- _Directions for this task_: Please count every line of the following material that holds "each" and give the total alone.

- _Stored data_:
•••••

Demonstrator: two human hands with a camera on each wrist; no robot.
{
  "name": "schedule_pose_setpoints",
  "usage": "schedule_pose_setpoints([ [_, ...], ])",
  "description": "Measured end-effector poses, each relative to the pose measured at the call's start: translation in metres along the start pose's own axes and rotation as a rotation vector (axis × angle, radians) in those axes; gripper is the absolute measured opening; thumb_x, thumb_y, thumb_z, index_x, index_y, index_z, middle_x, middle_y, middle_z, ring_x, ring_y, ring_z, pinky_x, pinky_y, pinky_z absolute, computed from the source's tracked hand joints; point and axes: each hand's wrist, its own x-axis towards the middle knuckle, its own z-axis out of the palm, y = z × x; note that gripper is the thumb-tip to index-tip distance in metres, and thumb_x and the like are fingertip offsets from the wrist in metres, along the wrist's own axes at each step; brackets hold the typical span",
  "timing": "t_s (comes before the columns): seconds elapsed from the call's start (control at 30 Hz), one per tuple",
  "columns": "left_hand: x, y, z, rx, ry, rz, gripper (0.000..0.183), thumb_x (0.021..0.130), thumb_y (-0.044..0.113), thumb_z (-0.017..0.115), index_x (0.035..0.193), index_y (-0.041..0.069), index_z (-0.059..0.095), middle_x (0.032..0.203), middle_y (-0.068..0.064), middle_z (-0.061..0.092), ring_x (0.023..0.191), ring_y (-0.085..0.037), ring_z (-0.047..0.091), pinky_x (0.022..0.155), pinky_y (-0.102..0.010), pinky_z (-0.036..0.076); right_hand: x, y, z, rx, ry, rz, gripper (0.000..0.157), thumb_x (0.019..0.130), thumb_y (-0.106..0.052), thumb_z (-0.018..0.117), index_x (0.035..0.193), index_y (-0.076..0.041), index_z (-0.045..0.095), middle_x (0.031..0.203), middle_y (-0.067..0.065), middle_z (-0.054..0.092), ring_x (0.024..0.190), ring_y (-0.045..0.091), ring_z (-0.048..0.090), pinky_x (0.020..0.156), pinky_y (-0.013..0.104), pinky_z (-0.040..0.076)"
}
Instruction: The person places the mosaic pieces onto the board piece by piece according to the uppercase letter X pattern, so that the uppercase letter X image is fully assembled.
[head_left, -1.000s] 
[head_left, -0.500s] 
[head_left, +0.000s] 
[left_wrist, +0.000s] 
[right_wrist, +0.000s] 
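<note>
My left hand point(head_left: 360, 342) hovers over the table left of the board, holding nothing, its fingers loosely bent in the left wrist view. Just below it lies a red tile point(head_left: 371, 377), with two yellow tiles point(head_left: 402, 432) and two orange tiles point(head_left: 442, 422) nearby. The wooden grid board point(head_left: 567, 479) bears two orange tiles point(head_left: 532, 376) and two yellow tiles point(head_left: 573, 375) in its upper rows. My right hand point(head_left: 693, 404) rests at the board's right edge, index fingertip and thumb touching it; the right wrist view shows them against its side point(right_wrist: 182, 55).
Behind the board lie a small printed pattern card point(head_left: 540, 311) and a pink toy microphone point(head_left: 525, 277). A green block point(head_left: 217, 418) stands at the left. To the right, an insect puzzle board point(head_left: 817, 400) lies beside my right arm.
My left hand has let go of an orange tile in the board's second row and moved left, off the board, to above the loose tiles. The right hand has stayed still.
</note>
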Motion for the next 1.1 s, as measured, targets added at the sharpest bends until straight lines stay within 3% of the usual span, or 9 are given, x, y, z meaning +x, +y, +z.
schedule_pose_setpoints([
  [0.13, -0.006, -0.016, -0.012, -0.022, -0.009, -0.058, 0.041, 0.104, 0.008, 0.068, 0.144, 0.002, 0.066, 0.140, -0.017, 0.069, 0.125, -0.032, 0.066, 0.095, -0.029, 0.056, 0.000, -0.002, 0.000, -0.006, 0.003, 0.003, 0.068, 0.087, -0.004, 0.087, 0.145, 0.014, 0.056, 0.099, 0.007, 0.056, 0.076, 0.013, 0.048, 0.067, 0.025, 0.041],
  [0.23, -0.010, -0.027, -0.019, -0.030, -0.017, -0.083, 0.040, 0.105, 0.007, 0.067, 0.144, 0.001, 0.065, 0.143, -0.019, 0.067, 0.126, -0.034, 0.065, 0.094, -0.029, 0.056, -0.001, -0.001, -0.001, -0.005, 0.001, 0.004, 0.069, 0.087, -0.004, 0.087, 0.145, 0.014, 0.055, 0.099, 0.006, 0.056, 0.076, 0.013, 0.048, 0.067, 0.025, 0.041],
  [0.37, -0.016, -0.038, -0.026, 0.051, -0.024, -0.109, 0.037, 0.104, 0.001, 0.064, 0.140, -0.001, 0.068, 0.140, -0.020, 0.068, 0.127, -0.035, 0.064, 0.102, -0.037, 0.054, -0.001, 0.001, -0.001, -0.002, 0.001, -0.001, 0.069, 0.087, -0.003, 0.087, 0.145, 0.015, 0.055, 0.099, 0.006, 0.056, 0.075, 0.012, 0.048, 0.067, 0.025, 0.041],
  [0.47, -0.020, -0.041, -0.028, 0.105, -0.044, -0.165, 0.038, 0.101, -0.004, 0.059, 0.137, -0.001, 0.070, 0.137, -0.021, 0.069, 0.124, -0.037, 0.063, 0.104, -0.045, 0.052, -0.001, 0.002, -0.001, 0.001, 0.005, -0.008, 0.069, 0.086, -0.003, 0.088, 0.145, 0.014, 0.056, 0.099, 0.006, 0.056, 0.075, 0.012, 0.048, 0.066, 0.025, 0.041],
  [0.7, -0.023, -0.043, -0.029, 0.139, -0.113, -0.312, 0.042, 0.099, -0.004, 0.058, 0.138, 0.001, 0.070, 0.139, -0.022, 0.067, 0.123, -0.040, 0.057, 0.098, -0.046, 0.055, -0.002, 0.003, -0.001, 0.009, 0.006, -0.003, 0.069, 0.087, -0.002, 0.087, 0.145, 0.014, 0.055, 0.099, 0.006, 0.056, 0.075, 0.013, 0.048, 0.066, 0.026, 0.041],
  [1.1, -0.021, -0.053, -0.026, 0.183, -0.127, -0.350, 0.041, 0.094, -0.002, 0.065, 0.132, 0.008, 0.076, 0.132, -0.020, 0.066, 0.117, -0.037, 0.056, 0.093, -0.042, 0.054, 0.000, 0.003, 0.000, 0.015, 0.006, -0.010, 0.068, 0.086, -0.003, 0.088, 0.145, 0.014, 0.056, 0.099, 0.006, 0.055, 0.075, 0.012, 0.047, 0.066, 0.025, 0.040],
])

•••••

- _Result of this task_: 2